Chris Harman

In Perspective

Solidarity and encouragement

(September 2009)


From Socialist Review, September 2009.
Copyright © Socialist Review.
Copied with thanks from the Socialist Review Website.
Marked up by Einde O’Callaghan for the Marxists’ Internet Archive.


There can be no guarantee as to which forces will win out in Tehran. But those on the left who were hostile to the huge protests are in danger of lining up with those who want to crush the movement

Scepticism is necessary every time the media extol what they claim to be democratic movements against unpleasant regimes. The cheerleaders for the occupation of Afghanistan, Iraq and Palestine have a nerve talking about democracy.

It is hardly surprising then that much of the left in Latin America and the Middle East was hostile to the huge demonstrations in Tehran against Mahmoud Ahmadinejad’s government. The Iranian government has, after all, outraged the US with its support for Hezbollah in Lebanon, its hostility to Israel and its friendly relations with Hugo Chavez.

Yet the hostility to the demonstrations was seriously mistaken in this case. For all its religious rhetoric, the Iranian regime is a capitalist regime prepared to do deals with imperialism – as is shown by its support for the government of Nouri al-Maliki in Iraq.

Its origins lie in the form capitalist stabilisation took after the 1979 revolution against the Shah. Religious slogans provided a brief unitary focus for the different social forces involved. But a section of the middle class, allied with a layer of wealthy merchants and leading religious figures, was then able to use religious and anti-imperialist language to conceal its real aims as it bloodily crushed other social forces, including independent workers’ organisations, ethnic minorities and left wing guerrilla organisations.

It established a set-up in which there were elections, but overall power lay with a non-elected supreme leader and “unsuitable” parliamentary candidates were prevented from standing.

But it was not only repression that provided stability for the regime. In the post-revolutionary period it was able to provide certain important, if limited, reforms that benefited significant layers of the population – something many sections of the defeated left failed to see.

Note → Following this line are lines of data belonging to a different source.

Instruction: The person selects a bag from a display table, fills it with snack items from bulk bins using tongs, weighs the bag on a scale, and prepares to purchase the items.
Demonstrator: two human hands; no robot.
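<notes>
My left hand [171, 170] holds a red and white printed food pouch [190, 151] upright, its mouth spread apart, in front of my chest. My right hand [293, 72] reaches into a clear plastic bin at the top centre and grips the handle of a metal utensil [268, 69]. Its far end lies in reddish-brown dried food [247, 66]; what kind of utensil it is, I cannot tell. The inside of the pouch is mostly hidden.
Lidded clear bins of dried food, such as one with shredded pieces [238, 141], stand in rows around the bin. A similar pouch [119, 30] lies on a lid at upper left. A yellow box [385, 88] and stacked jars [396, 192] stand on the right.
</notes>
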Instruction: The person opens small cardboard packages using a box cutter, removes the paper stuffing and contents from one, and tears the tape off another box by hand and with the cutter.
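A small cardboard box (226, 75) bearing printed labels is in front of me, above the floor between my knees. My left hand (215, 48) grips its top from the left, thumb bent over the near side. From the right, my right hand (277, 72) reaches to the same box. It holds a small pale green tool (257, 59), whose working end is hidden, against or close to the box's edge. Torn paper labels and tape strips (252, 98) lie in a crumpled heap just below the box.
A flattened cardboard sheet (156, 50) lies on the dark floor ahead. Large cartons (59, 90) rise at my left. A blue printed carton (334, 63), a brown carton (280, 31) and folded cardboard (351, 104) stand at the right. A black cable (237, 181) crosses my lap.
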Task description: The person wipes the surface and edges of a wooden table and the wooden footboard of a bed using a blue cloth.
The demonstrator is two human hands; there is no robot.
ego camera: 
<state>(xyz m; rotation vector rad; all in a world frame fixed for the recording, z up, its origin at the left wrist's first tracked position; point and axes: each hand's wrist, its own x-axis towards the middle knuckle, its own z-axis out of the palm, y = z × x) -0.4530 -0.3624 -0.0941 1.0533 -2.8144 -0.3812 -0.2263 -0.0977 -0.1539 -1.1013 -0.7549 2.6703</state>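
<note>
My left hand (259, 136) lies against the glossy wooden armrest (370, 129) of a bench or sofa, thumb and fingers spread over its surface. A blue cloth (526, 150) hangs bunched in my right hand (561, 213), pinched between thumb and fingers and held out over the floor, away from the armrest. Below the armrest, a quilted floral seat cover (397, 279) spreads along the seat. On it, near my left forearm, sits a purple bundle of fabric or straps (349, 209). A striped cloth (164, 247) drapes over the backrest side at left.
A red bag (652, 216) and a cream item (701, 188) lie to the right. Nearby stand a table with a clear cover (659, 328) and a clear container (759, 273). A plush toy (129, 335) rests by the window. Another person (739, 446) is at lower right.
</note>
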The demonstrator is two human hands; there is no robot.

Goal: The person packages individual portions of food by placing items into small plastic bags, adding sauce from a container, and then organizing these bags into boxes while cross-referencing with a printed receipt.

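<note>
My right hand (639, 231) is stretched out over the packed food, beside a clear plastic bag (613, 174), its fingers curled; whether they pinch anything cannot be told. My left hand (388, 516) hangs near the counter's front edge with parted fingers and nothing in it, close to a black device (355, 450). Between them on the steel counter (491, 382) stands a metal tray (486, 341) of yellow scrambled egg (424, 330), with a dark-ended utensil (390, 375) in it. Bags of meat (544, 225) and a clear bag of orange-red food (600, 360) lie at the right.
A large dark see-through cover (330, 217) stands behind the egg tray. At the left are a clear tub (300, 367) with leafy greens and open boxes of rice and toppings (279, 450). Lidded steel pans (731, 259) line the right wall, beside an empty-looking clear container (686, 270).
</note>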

However, the stability of any capitalist regime depends on reconciling differing interests within the ruling class while containing discontent among the mass of the population.

From the 1990s onwards this was increasingly difficult. Private disagreements within the ruling establishment turned into open debates during presidential campaigns. By this year’s campaign the establishment could no longer prevent its internal disagreements drawing a vast number of people from outside its own narrow circles onto the streets.

If all that was involved was the division between the two ruling class groups, scepticism would be justified. But clashes within a ruling class have a potential to unleash movements none of its elements can control.

The new forces that take to the streets can be very confused about their goals. They come from different social milieus, with contradictory interests and aspirations. Talk of “people power” conceals the gap between those who toil for a livelihood and those who hope to gain new privileges from the turmoil.

Students frequently play a key role in providing the initial impetus to such movements. They are not a social class in their own right and can give expression to the wider desire for deep, but unspecified, change. Hence the role of students in the late 1960s or in the Tiananmen Square movement that shook China 20 years ago. But as the movement draws wider sections of exploited and oppressed people into action, the different class interests at work inevitably began to have an impact on the activists.

There is incipient political differentiation as some see the way forward through reliance on the reformist section of the ruling class, some through radical forms of minority direct action, and some through looking towards mass action by the workers, the peasants or the urban poor. Such differentiation characterised the movements of the 1960s and 1970s.

Iran can be no different. All sorts of political forces will be attempting to fish in the movement. Some will be dubious in the extreme. The most corrupt figures from the reform wing of the ruling class will try to manipulate activists, as will the CIA and exiled royalists.

But any cursory glance at what protesters say points to very different currents within the movement. There are activists who emphasise the similarities between their plight and that of the Palestinians of Gaza. There are groups of workers who have seen the forces of the state attack their strikes and independent unions. There are students who have faced imprisonment for expounding socialist ideas and reading Marxist works. There are intellectuals who see the great advances of the 1979 revolution strangled by corruption and repression.

There can never be a guarantee in advance as to which forces will win out in a great political and social upsurge. But socialists have a clear responsibility in such a situation. This is to provide solidarity and encouragement to those who want to lead the movement forward in a positive direction. It cannot be done by lining up with those who want to crush the movement.

Twenty years ago some of the left internationally did support the crushing of the Tiananmen movement by Deng Xiaoping.

That crushing enabled China’s rulers to override all forms of popular resistance as they unleashed the most untrammelled form of capitalism. The crushing of the movement in Iran would not stop a similar logic of capitalism working itself out there. But it would make it much more difficult for popular forces to emerge to challenge that logic – under either wing of the ruling class.